• What is expected
Please provide the entries below again, word for word.

───── Data records

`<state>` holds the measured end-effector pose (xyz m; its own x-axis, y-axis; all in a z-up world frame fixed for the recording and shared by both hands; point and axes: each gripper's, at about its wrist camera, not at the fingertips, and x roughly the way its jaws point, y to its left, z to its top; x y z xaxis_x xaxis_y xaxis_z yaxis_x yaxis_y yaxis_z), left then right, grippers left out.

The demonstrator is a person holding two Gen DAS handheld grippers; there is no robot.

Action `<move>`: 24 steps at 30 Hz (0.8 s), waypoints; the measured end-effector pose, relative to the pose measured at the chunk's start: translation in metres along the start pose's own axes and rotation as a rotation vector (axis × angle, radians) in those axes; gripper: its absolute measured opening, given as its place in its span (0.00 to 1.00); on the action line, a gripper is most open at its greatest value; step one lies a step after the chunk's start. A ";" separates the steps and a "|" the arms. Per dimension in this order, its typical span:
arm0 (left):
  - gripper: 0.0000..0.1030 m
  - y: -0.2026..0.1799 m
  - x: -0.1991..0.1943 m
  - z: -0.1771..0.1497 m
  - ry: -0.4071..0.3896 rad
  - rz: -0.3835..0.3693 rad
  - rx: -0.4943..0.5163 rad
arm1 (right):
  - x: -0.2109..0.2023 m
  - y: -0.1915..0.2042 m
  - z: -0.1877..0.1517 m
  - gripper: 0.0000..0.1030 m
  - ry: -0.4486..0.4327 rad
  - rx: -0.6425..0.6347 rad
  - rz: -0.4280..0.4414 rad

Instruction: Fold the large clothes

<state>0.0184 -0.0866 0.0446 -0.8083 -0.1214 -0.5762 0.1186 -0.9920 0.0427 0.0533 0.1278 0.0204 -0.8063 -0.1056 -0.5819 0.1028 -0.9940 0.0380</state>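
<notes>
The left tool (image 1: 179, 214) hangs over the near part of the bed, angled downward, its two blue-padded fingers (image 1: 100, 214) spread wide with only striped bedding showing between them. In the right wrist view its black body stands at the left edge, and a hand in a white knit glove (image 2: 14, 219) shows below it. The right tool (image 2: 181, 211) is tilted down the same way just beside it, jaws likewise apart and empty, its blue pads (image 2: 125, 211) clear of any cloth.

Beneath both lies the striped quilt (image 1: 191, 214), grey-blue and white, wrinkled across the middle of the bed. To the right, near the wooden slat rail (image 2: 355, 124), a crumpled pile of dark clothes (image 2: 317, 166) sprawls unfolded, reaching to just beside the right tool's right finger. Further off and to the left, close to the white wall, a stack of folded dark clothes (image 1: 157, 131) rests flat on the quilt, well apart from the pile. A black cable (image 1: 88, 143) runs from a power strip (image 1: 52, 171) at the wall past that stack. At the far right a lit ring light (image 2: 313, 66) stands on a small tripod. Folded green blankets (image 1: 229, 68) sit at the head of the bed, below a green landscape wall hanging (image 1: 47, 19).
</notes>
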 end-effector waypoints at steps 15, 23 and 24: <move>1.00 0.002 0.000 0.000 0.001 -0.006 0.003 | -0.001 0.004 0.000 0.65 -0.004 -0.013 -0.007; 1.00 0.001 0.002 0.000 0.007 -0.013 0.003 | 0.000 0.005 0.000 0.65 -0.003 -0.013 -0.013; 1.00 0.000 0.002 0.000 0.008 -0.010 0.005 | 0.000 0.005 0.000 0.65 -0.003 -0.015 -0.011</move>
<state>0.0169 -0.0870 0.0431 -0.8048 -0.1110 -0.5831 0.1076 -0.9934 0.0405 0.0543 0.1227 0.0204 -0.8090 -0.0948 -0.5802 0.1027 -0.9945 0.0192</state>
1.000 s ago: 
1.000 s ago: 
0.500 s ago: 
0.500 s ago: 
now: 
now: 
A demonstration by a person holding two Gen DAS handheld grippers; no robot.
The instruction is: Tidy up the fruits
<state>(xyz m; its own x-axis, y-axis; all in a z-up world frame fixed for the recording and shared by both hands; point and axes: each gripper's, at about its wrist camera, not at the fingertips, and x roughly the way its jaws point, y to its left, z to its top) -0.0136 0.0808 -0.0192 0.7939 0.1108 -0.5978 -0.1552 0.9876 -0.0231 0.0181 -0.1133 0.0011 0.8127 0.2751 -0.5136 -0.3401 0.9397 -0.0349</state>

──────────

• Result for this exercise
`<state>` holds the measured end-effector pose (xyz m; its own x-axis, y-axis; all in a z-up world frame fixed for the recording and shared by both hands; point and axes: each gripper's, at about its wrist camera, not at the fingertips, and x roughly the way its jaws point, y to its left, z to its top; x y z xaxis_x xaxis_y xaxis_z yaxis_x yaxis_y yaxis_z), left then right, grippers left out.

The demonstrator is a person holding two Gen DAS handheld grippers; there is no robot.

Action `<move>`: 24 steps at 30 Hz (0.8 s), waypoints; the measured end-effector pose, relative to the pose measured at the chunk's start: translation in metres along the start pose's own axes and rotation as a rotation vector (axis × angle, radians) in those axes; gripper: its absolute measured opening, given as its place in its span (0.00 to 1.00); on the action line, a gripper is most open at its greatest value; step one lies a step after the chunk's start. A ";" separates the steps and a "|" the arms. Per dimension in this order, its typical span:
arm0 (left):
  - gripper: 0.0000..0.1030 m
  - y: -0.2026..0.1799 m
  - x: -0.1991..0.1943 m
  - z: -0.1771..0.1497 m
  - ry: -0.4071..0.3896 rad
  - rz: -0.3835..0.3693 rad
  - rx: -0.4943..0.5163 rad
arm1 (right):
  - x: -0.2109..0.2023 m
  - y: -0.1915..0.2042 m
  - z: -0.1877..0.1517 m
  - gripper: 0.0000..0.1030 m
  - ry: -0.4486..0.4327 rad
  - rx: -0.6425..0.6347 rad
  - rz: -0.4280..0.4414 rad

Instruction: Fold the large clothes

<state>0.0184 -0.0866 0.0446 -0.8083 -0.1214 -0.5762 0.1186 -0.9920 0.0427 0.0533 0.1278 0.0204 -0.8063 -0.1056 -0.5819 0.1028 -0.9940 0.0380</state>
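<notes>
The left tool (image 1: 179, 214) hangs over the near part of the bed, angled downward, its two blue-padded fingers (image 1: 100, 214) spread wide with only striped bedding showing between them. In the right wrist view its black body stands at the left edge, and a hand in a white knit glove (image 2: 14, 219) shows below it. The right tool (image 2: 181, 211) is tilted down the same way just beside it, jaws likewise apart and empty, its blue pads (image 2: 125, 211) clear of any cloth.

Beneath both lies the striped quilt (image 1: 191, 214), grey-blue and white, wrinkled across the middle of the bed. To the right, near the wooden slat rail (image 2: 355, 124), a crumpled pile of dark clothes (image 2: 317, 166) sprawls unfolded, reaching to just beside the right tool's right finger. Further off and to the left, close to the white wall, a stack of folded dark clothes (image 1: 157, 131) rests flat on the quilt, well apart from the pile. A black cable (image 1: 88, 143) runs from a power strip (image 1: 52, 171) at the wall past that stack. At the far right a lit ring light (image 2: 313, 66) stands on a small tripod. Folded green blankets (image 1: 229, 68) sit at the head of the bed, below a green landscape wall hanging (image 1: 47, 19).
</notes>
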 end-effector waypoints at steps 15, 23 and 24: <move>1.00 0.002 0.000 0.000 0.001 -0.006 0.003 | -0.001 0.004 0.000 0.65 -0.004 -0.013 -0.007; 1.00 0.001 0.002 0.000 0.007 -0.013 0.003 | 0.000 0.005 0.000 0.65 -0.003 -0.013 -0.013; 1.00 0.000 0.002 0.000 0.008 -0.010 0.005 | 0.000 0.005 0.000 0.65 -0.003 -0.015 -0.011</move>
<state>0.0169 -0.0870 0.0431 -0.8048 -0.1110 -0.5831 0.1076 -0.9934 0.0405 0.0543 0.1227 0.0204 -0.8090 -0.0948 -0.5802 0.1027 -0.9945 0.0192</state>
1.000 s ago: 
1.000 s ago: 
0.500 s ago: 
0.500 s ago: 
now: 
now: 
A demonstration by a person holding two Gen DAS handheld grippers; no robot.
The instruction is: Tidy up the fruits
<state>(xyz m; its own x-axis, y-axis; all in a z-up world frame fixed for the recording and shared by both hands; point and axes: each gripper's, at about its wrist camera, not at the fingertips, and x roughly the way its jaws point, y to its left, z to its top) -0.0136 0.0808 -0.0192 0.7939 0.1108 -0.5978 -0.1552 0.9876 -0.0231 0.0181 -0.1133 0.0011 0.8127 0.2751 -0.5136 -0.3401 0.9397 -0.0349</state>

The answer given above is complete as it stands.